Work to complete.
Go through the entries, filter for the word "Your", and copy every line that has it.
─── Extracted information
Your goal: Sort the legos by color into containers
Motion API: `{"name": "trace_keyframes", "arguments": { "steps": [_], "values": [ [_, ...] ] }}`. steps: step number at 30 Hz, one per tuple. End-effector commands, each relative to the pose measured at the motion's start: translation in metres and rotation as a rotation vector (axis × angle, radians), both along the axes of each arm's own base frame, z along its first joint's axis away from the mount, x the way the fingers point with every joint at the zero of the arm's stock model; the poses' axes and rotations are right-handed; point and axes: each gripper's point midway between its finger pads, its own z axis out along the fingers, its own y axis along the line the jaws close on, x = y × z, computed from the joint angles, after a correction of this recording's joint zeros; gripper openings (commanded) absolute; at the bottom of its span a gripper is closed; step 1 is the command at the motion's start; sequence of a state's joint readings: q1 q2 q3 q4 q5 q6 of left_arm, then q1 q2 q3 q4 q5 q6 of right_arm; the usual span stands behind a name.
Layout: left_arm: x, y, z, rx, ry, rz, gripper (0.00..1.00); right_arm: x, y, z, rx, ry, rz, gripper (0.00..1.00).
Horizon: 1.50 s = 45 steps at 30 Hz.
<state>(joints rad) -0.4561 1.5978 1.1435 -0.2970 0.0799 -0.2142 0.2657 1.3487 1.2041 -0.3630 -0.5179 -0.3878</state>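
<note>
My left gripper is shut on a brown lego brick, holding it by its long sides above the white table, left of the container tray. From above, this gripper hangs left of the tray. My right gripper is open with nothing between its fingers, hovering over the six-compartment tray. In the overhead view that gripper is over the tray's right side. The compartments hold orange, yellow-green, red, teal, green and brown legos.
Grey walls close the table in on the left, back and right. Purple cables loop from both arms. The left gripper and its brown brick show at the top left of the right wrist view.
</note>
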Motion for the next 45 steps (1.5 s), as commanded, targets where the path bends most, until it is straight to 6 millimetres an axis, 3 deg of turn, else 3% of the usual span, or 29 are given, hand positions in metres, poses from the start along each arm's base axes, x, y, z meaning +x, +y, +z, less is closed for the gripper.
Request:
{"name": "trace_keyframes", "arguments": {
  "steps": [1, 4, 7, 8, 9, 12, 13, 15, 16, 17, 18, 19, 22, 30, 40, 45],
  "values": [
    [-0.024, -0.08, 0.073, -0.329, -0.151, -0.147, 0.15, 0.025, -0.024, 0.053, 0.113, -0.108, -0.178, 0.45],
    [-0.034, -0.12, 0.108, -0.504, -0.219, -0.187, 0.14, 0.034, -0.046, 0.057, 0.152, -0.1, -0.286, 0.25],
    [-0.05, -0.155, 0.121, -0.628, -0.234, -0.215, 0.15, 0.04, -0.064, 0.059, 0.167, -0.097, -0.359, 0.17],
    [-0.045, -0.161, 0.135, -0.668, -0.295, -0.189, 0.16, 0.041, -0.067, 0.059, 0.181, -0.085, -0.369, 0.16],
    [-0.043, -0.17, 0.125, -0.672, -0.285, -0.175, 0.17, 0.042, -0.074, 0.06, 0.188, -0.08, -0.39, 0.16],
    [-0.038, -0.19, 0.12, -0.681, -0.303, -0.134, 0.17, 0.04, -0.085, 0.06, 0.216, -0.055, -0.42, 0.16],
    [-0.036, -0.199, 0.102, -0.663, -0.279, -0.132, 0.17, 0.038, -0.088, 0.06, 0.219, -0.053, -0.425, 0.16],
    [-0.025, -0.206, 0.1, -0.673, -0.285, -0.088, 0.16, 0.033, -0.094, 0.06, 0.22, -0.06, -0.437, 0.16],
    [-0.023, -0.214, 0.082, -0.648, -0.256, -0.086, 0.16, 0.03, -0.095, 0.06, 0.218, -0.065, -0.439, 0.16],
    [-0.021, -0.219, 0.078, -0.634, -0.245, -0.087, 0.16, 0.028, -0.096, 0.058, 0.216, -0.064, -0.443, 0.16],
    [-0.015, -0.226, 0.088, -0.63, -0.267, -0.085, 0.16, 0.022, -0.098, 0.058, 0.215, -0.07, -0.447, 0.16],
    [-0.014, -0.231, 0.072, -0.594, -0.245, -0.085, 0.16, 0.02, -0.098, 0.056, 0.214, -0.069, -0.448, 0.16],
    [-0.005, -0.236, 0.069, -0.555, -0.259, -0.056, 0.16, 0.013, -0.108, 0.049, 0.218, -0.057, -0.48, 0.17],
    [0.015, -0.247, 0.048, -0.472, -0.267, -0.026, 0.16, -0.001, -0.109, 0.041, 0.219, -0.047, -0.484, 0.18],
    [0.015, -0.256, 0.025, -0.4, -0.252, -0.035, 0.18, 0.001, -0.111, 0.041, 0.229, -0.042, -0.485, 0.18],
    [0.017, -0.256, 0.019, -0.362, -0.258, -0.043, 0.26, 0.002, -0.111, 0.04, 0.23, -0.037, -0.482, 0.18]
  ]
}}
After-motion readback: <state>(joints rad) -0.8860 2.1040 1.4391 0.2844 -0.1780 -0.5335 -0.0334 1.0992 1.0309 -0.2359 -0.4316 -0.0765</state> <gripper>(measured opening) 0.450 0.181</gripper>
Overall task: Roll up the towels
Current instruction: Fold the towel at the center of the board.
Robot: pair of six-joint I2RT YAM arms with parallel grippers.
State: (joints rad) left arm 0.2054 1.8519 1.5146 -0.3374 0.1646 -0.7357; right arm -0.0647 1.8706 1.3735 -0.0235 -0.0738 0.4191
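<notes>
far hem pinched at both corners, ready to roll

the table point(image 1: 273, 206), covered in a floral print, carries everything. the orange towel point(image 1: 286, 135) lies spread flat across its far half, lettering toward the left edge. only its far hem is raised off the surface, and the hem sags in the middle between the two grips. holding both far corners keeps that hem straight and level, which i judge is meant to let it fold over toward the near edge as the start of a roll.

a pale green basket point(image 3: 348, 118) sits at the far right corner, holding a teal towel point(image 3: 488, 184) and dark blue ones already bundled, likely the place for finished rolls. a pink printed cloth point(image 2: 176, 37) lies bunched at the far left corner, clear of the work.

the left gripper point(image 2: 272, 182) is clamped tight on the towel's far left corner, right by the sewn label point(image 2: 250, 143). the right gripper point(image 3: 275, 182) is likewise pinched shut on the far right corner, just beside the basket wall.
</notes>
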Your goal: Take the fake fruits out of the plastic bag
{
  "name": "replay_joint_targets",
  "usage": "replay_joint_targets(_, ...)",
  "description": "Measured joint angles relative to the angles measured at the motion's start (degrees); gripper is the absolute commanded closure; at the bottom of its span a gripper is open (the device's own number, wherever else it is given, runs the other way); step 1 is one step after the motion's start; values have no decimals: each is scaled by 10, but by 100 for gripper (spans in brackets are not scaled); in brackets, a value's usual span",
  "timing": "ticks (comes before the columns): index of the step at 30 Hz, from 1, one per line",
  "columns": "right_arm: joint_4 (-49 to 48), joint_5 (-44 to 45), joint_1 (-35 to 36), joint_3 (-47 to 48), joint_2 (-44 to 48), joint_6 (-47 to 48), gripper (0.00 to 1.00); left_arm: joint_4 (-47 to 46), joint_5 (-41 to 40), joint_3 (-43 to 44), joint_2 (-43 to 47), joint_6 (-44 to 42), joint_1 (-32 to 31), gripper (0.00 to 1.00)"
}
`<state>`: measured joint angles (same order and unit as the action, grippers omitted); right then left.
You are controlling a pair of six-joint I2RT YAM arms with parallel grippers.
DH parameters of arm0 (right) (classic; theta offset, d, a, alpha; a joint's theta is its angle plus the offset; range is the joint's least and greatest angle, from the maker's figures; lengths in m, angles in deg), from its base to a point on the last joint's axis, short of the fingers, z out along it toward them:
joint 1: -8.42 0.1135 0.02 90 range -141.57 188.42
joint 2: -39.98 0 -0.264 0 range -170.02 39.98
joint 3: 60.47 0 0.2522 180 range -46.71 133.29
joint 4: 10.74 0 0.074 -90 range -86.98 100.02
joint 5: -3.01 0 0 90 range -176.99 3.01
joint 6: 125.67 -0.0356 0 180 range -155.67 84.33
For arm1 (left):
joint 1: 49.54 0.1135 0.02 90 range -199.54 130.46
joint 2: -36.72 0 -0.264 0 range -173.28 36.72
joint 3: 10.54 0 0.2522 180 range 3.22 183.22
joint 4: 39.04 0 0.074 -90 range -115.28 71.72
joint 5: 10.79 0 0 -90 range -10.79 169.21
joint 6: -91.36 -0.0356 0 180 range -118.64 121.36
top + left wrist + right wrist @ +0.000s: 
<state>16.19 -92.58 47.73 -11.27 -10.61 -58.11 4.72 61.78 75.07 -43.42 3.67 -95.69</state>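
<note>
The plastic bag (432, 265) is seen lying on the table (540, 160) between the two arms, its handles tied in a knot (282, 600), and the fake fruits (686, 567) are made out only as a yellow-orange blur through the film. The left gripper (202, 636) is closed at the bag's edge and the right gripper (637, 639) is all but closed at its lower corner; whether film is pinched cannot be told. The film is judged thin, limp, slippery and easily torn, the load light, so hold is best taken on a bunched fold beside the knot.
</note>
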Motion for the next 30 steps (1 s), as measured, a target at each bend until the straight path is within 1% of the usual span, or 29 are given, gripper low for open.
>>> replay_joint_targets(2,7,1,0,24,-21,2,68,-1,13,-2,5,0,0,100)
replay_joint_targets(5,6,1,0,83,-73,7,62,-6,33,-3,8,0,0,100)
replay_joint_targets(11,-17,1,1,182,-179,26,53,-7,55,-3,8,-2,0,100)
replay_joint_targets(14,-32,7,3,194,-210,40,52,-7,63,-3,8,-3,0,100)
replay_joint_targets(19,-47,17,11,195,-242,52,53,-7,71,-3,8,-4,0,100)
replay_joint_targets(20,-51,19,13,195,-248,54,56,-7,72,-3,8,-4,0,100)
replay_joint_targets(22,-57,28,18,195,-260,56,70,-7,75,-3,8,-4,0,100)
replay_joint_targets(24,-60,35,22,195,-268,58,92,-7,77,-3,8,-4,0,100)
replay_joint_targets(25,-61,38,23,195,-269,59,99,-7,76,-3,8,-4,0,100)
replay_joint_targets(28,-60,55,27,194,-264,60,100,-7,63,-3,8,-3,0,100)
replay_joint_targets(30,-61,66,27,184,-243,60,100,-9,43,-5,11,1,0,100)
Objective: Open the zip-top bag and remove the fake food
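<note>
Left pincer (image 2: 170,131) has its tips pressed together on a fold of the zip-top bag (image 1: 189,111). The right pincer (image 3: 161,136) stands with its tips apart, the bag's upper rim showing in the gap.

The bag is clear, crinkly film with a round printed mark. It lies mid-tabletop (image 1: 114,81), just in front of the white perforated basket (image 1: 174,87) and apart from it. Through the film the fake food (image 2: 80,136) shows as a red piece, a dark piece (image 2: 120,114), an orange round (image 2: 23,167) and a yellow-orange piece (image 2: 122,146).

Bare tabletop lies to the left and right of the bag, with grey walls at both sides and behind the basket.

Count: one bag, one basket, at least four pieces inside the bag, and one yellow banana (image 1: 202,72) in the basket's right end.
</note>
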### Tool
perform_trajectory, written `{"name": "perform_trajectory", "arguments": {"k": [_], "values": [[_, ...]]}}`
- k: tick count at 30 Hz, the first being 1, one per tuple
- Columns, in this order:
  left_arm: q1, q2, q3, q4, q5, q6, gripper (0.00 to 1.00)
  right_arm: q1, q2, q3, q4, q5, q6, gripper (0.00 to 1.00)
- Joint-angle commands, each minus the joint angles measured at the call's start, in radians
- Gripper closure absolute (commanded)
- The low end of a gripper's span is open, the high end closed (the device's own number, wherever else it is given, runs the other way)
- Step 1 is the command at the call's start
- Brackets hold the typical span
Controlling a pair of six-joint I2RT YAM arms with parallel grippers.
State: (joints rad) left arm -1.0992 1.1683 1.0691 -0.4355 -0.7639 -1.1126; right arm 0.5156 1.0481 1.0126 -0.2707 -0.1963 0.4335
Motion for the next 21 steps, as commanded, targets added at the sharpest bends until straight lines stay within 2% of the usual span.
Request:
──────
Task solution.
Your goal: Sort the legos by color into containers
Your goal: Take the fake fruits out of the plastic bag

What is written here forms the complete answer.